Nothing happens in Fly Me to the Moon that shouldn’t, though it’s so bloated it often raises the question of why the film didn’t lean harder into the game of hearts and minds governments play with Big Projects, or sink its teeth into the commodification of public science. Oh, wait. Rom-com. Right. But if Berlanti or Gilroy or producer Johansson insisted on the fat run time, why couldn’t they find something for Anna Garcia as Kelly’s assistant and conscience Ruby, or engineers Don and Stu (Noah Robbins and Donald Elise Watkins) to do? As an actor, Johansson rides a very fine line between plucky and unlikeable before eventually righting the ship. Tatum is fine, if looking bored with his new, post-“Pony” sexy dad image, so it’s really down to the supporting players to stick the landing.
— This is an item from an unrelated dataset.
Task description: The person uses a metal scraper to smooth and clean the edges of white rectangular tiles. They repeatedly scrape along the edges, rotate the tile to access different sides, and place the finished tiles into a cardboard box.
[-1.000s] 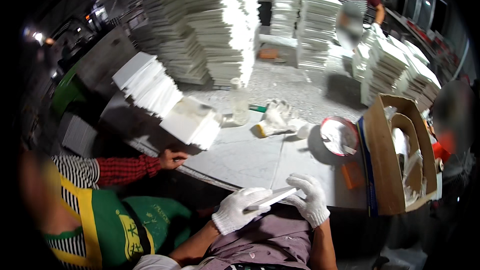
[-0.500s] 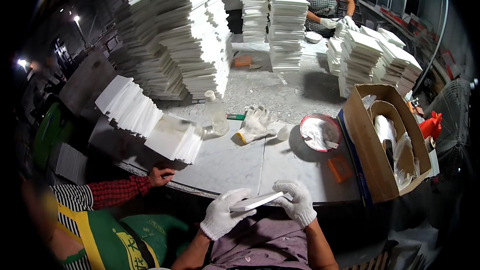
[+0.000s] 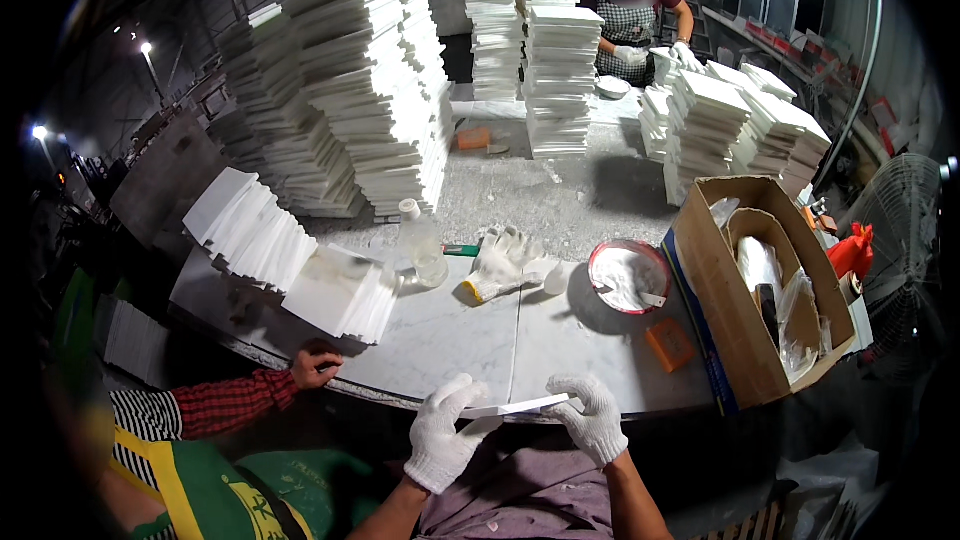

Jim Rash pops as fussy director Lance Vespertine (who Kelly hires instead of Kubrick, an easy joke but a good one), who turns out to be a master of the passive aggressive insult, as does sitcom vet Ray Romano as Cole’s right hand Henry Smalls. He understands the magic of off-handed line-reading and delivers a few of the best. For the second time in as many weeks, a cat, Mischief (played by Hickory, Eclipse and Wilbur), almost steals the show and explodes cat owners’ heads for doing what it was supposed to; there’s no CGI cat.

But man this shit is easy on the eyes and enough of the gags land to entertain. Amid the requisite misunderstandings and wacky highjinks is impeccable mid-century modern production design by Shane Valentino (Nocturnal Animals) and to-die-for costumes by Mary Zophres (La La Land, First Man). It’s all swish mod-ish separates and high-waisted mid-calf pants for Johansson and graphically trimmed men’s mock turtlenecks for Tatum; Harrelson gets a G-man coat that’s distracting in how sharp it is. All of this is sunnily shot by Ridley Scott’s regular shooter Dariusz Wolski doing what we’d call a bird course in university: It’s cinematic enough. I guess Apple wanted to make the most of the leftover props from For All Mankind now that the series has launched itself into the future. — DEK


MOre Space Races

The Right Stuff (1983), d: Philip Kaufman

The GOAT space race movie has a stupid-starry cast and earns every second of its almost satiric three hours in what is essentially a NASA biopic.

First Man (2018), d: Damien Chazelle

We can forgive Chazelle for Babylon because his psychological biopic of Neil Armstrong is as emotionally affecting as it is space nerdy.

Hidden Figures (2016), d: Theodore Melfi

Black women have been saving America for ages, and they finally get some of the props they deserve in Melfi’s drama about three NASA math whizzes.